Vesper se quedó paralizada. «¿Giana?»
«Intentó recurrir su internamiento. Alegó que estaba en pleno uso de sus facultades mentales».
«¿Y?»
«El juez se lo denegó. Sobre todo después de que presentáramos las pruebas de que había vendido el código. Está bien encerrada. Sin internet. Sin teléfono. Solo vistas a los Alpes y mucho tiempo para pensar».
Vesper soltó un suspiro. «¿Entonces se ha acabado de verdad?».
«La amenaza de los Gray ha terminado. Cole sigue siendo un tiburón, pero le hemos quitado los dientes».
Se acercó a ella. Le quitó el rodillo de las manos y lo dejó a un lado.
«Tengo algo para ti», dijo.
Metió la mano en el bolsillo y sacó una pequeña caja de terciopelo.
A Vesper se le aceleró el corazón. «Damon…»
«Ábrela».
Abrió la caja. Dentro no había un anillo de diamantes, sino un pequeño colgante de plata. Tenía forma de pájaro. Un guacamayo. Con diminutos ojos de zafiro.
«Para la pulsera», dijo Damon. «Para recordar a Jack. Al Jack original».
Vesper se rió, mientras una lágrima le resbalaba por la mejilla. «Eres ridículo».
«Lo intento». Cogió el colgante y lo enganchó a su pulsera, junto al colgante del piano.
«Me he dado cuenta de algo», dijo Damon en voz baja. «Cuando pensé que había perdido la empresa… no me importó. En realidad, no.

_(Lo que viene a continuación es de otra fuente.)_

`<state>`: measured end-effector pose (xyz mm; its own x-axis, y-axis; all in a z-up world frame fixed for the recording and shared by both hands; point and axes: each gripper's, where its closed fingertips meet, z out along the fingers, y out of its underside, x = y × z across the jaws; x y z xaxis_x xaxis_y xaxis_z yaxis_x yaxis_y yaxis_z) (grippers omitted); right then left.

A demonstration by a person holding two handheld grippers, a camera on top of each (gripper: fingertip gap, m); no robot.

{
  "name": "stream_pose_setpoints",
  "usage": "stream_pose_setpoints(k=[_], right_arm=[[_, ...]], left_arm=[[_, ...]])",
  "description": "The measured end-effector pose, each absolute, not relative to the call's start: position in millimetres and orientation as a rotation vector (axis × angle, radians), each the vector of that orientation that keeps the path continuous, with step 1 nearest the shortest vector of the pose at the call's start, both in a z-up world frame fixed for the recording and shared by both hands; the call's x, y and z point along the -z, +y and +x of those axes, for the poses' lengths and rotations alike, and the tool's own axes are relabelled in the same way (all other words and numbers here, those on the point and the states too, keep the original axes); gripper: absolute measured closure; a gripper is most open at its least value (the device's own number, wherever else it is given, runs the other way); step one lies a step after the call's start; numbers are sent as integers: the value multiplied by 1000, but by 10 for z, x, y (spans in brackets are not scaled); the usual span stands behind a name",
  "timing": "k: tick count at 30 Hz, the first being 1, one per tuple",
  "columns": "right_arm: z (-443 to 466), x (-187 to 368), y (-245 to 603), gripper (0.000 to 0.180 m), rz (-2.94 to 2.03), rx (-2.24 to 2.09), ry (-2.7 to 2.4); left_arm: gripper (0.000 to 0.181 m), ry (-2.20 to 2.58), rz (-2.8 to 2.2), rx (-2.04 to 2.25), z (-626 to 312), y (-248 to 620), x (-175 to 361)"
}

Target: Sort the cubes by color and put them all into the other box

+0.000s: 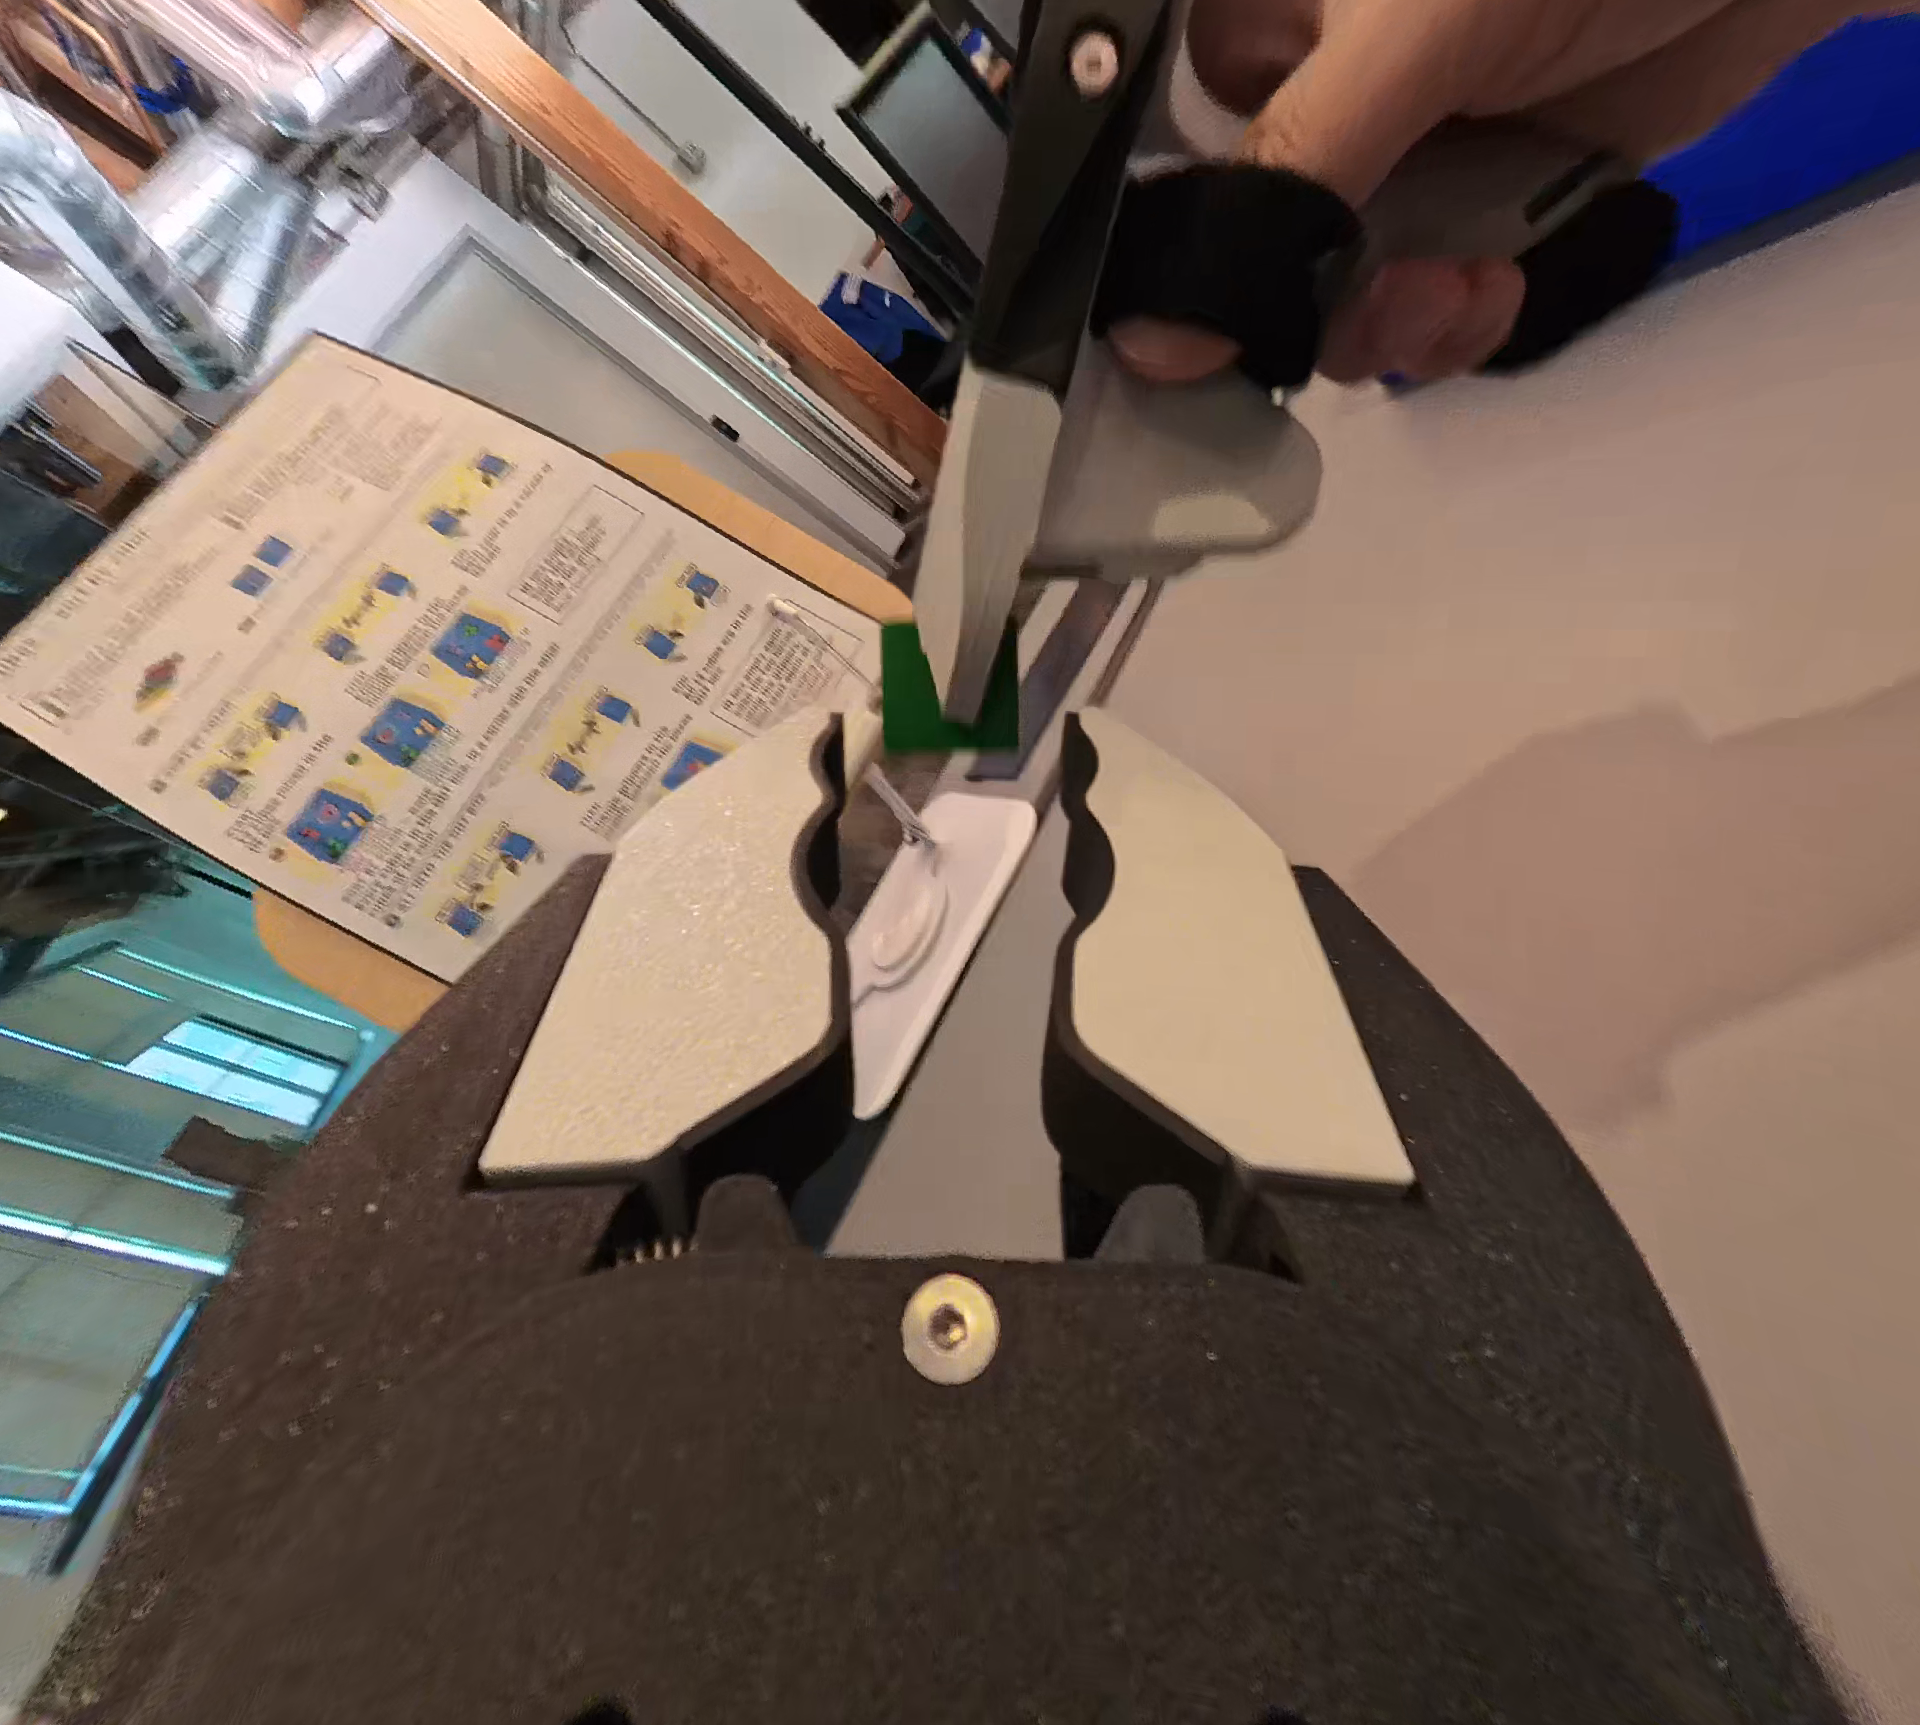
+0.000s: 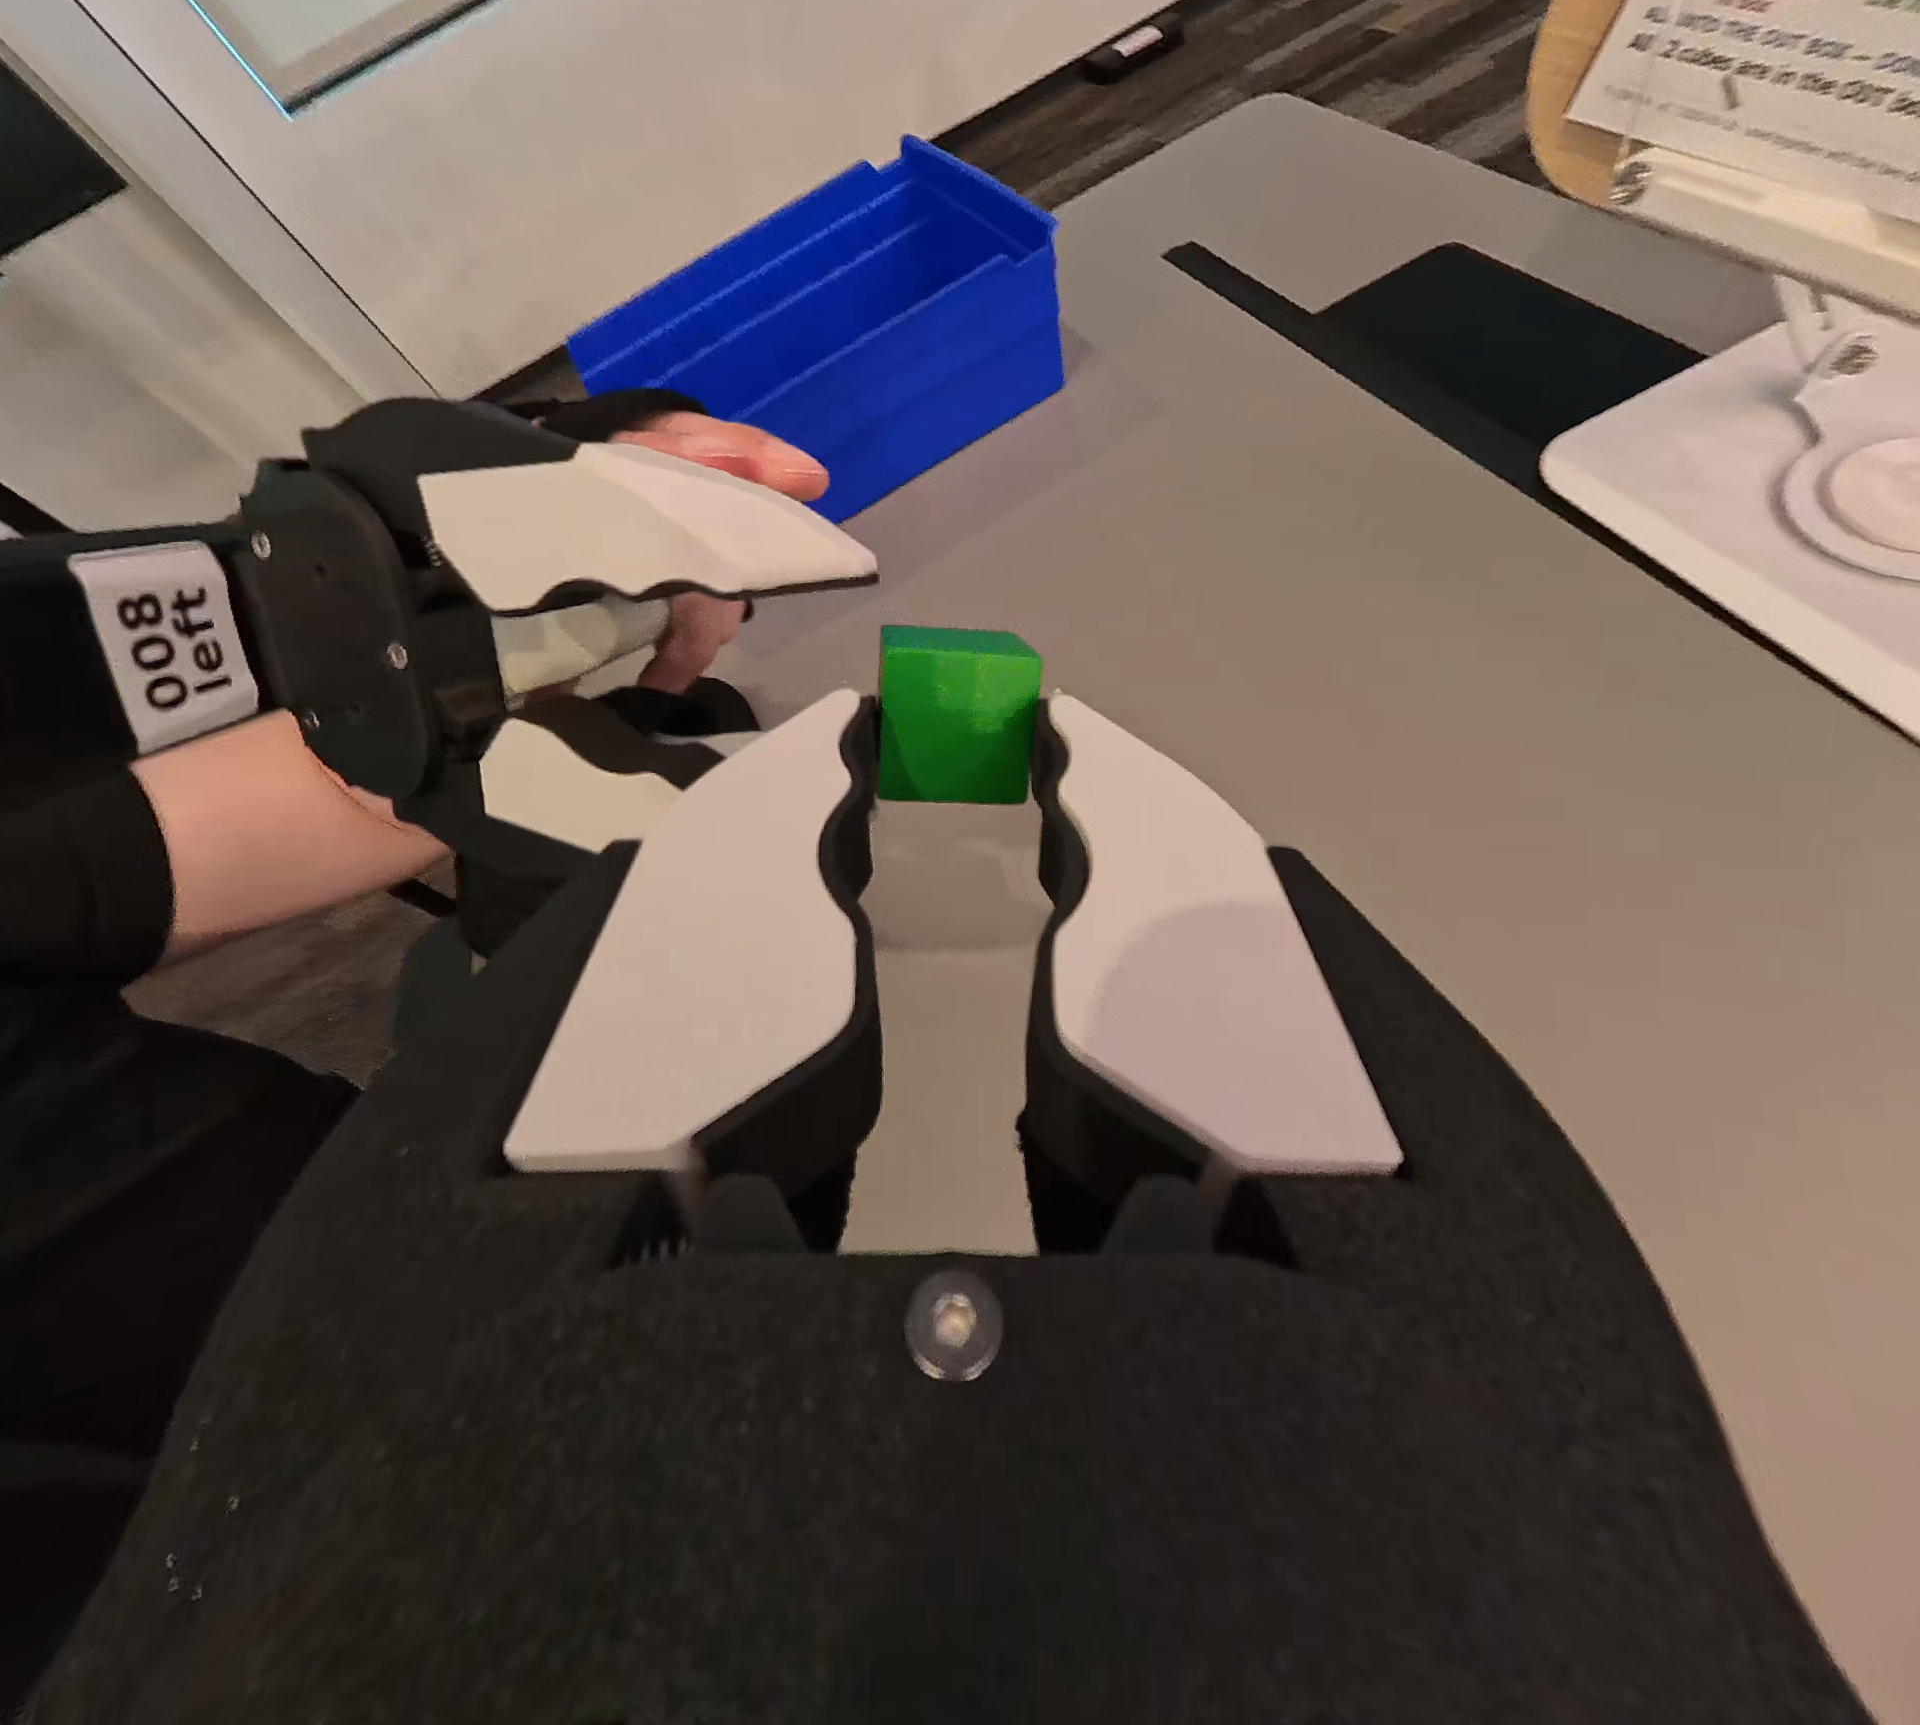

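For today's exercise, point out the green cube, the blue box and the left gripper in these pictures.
green cube (image 2: 956, 719): right wrist view, front face.
blue box (image 2: 914, 356): right wrist view, near side wall.
left gripper (image 2: 769, 626): right wrist view, midway between its fingertips.

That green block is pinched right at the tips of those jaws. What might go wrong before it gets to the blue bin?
1. The right gripper holds the green cube only at the very tips of its jaws, so it may slip or twist out on the way.
2. The left gripper sits open, close beside the cube and roughly between it and the blue bin, so the two could bump.
3. The bin stands near the table edge; a knock might shove it off.
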<state>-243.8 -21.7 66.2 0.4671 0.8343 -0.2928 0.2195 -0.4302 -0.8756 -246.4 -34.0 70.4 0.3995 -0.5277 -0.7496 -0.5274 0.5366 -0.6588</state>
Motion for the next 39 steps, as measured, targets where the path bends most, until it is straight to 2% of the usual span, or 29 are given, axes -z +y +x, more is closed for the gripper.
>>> stream_pose_setpoints(k=[4, 8, 11, 14, 17, 21, 28, 35, 39], right_arm=[[-1716, -935, -223, 152, -1907, -700, -859], [-292, -1133, -450, 152, -1949, -438, -631], [974, -768, -761, 152, -2107, -267, -270], [1815, -16, -1148, 152, -2390, -225, 57], [1907, 575, -1289, 152, -2574, -386, 44], [1791, 918, -1209, 152, -2702, -473, -90], [1650, 1215, -1281, 152, -2975, -416, -289], [1591, 1293, -1308, 152, -3072, -440, -157], [1633, 1188, -1269, 134, -3003, -476, -23]], left_arm=[[137, 1246, -1170, 5, -2613, -334, -548], [142, 1241, -1233, 12, -2770, -371, -404], [145, 1283, -1250, -10, -2799, -432, -249], [146, 1334, -1258, 23, -2739, -525, -109], [147, 1348, -1277, 71, -2690, -573, -48], [149, 1338, -1307, 110, -2696, -565, -9], [152, 1300, -1321, 136, -2727, -521, -18], [153, 1266, -1336, 158, -2787, -471, -24], [153, 1242, -1346, 160, -2858, -443, -45]])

Solo me importó porque pensé que perdería el poder de protegerte».
Le acarició el rostro con las manos. «Pero tú no necesitas que te protejan. Tú nos salvaste. Tú me salvaste».
«Somos un equipo», dijo Vesper. «Compañeros».
«Compañeros», asintió Damon. «Ahora bien, ¿vamos a terminarnos estos raviolis o vamos a pedir pizza?».
«Pizza», decidió Vesper al instante. «Estoy harta de la harina».
Damon esbozó una sonrisa. «Pizza, pues».